Mis à jour le 25 août 2026, barème et règles en vigueur à cette date

Sommaire

La TVA est un impôt collecté auprès des clients puis reversé à l’État, tandis que la micro-entreprise bénéficie souvent d’un régime simplifié appelé franchise en base. Le chiffre d’affaires réalisé et la nature de l’activité déterminent le moment où cette franchise cesse de s’appliquer.

En bref : en 2026, la franchise en base concerne les activités de vente et d’hébergement jusqu’à 85 000 € de chiffre d’affaires, et les prestations de services ou activités libérales jusqu’à 37 500 €. Le dépassement du seuil majoré, fixé respectivement à 93 500 € et 41 250 €, entraîne l’application immédiate de la TVA.

Quel est le seuil de TVA en auto-entreprise ?

Le seuil de TVA dépend de la catégorie de votre activité.
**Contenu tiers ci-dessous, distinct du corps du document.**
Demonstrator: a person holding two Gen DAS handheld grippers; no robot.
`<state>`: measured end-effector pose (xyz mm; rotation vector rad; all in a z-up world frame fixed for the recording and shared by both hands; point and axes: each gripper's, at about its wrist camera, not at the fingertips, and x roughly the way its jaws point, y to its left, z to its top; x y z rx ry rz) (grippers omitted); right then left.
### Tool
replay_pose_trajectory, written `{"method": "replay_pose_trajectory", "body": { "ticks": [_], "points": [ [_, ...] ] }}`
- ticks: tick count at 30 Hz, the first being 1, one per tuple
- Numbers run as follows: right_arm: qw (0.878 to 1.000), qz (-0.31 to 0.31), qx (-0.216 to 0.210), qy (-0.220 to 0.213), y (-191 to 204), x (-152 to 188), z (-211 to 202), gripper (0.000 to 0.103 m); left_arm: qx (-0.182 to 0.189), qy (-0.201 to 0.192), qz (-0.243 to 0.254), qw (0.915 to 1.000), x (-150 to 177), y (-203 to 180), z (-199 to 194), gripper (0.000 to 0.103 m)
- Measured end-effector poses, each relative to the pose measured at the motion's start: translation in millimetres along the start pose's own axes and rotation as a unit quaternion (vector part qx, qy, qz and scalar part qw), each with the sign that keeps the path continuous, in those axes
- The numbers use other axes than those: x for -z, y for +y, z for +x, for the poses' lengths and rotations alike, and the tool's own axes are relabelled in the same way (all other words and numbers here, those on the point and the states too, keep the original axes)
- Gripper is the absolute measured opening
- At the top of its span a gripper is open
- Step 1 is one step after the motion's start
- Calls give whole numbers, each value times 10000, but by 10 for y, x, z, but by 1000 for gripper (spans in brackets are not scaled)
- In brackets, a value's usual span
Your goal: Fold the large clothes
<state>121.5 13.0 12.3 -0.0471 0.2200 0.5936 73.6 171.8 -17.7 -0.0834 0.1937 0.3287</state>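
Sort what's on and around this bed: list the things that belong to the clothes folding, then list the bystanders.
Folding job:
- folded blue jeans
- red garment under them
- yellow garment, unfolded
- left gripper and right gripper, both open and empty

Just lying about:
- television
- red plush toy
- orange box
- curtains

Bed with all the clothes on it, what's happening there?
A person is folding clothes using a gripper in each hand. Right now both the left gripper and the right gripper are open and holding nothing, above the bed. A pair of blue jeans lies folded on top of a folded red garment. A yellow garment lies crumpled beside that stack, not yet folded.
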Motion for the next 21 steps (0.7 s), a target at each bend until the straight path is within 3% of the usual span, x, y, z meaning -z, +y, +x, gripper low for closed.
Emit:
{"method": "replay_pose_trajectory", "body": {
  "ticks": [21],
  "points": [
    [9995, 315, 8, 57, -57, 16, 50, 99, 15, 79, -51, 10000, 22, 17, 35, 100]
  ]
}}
Pour la vente de marchandises et la fourniture de logement, le seuil de base est de 85 000 € en 2026. Pour les prestations de services et les professions libérales, il est de 37 500 €.
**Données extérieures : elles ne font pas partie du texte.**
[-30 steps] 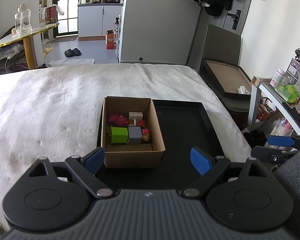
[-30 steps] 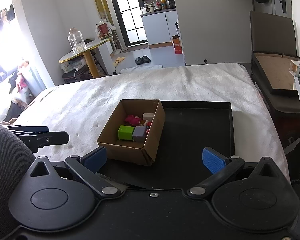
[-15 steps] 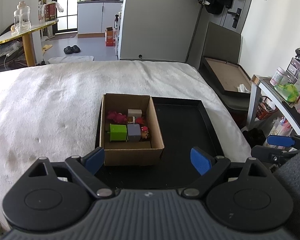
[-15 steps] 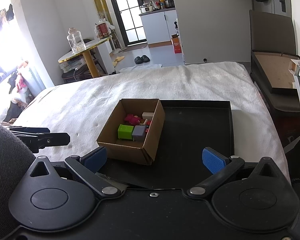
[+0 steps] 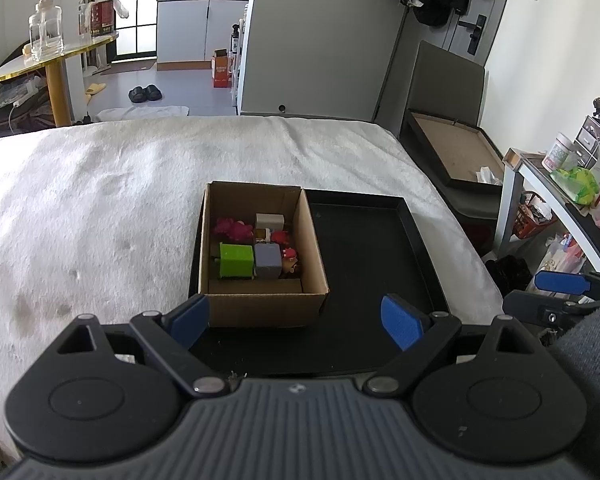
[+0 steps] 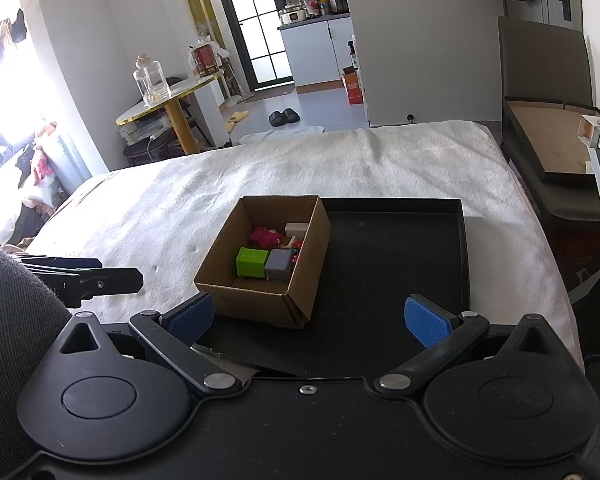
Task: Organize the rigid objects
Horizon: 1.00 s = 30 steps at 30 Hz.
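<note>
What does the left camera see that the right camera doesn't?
Only the left wrist view shows the side shelf with a white jar and a green bag on it.

Only the right wrist view shows the bright window and the pile of things below it.

Both show the cardboard box of small toys, with a green block and a grey block, standing on the black tray, the white blanket, the round table with a glass jar, and slippers. Each open hand-held gripper is empty.
</note>
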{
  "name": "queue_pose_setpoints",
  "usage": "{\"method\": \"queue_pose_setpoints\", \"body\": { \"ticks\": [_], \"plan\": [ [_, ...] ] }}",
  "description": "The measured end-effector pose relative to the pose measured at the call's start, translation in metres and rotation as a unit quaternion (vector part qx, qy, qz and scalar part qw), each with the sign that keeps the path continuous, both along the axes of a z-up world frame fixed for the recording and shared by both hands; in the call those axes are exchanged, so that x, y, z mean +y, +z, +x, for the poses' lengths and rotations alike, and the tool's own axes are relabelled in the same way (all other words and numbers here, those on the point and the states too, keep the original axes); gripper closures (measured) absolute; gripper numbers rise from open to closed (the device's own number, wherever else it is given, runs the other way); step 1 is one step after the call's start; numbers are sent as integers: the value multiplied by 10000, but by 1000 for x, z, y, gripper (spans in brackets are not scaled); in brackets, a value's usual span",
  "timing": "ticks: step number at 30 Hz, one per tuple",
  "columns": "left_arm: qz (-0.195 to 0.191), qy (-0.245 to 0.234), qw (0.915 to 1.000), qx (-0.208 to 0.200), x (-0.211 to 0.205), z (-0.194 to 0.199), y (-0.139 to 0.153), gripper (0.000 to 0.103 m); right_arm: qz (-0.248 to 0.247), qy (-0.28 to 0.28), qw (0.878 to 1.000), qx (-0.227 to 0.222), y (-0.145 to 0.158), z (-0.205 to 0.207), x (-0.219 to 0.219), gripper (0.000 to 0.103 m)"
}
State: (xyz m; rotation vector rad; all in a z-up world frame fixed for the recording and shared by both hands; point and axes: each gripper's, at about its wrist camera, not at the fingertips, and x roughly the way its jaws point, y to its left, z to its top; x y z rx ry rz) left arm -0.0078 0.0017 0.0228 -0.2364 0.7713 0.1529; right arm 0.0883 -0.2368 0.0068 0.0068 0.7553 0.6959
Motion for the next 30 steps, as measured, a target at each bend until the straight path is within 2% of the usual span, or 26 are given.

Deux bornes doivent être suivies séparément. Le seuil de base détermine le maintien de la franchise dans le temps, tandis que le seuil majoré déclenche une sortie immédiate lorsqu’il est franchi en cours d’année.

Activité Seuil de base 2026 Seuil majoré 2026
Vente de marchandises 85 000 € 93 500 €
Fourniture de logement 85 000 € 93 500 €
Prestations de services 37 500 € 41 250 €
Professions libérales 37 500 € 41 250 €

Ces seuils concernent la franchise en base de TVA, pas le régime micro-fiscal lui-même. Le portail autoentrepreneur.urssaf.fr rappelle qu’un micro-entrepreneur peut perdre la franchise tout en conservant son régime auto-entrepreneur et ses règles propres de déclaration du chiffre d’affaires.

Quand faut-il commencer à facturer la TVA ?

Si votre chiffre d’affaires dépasse le seuil de base sans dépasser le seuil majoré, la TVA devient applicable à partir du 1er janvier de l’année suivante. Le changement ne se produit donc pas immédiatement le jour du premier dépassement du seuil de base.

Le franchissement du seuil majoré produit une conséquence différente. La franchise cesse à compter de la date du dépassement et les opérations réalisées à partir de cette date doivent être traitées selon les règles de la TVA.

Exemple avec une activité de services

Une graphiste réalise 39 000 € de chiffre d’affaires sur l’année. Elle dépasse le seuil de base de 37 500 €, mais reste sous le seuil majoré de 41 250 €. La TVA s’appliquera à partir du 1er janvier de l’année suivante si les conditions de dépassement sont réunies.

Si cette même activité atteint 42 000 € en cours d’année, le seuil majoré est franchi. La franchise prend alors fin à la date du dépassement, ce qui impose d’adapter la facturation à partir de ce moment.

Que doit changer sur vos factures ?

Tant que vous bénéficiez de la franchise en base, vous ne facturez pas de TVA, vous ne la déclarez pas et vous ne récupérez pas celle payée sur vos achats professionnels. Vos factures doivent comporter la mention « TVA non applicable, article 293 B du CGI ».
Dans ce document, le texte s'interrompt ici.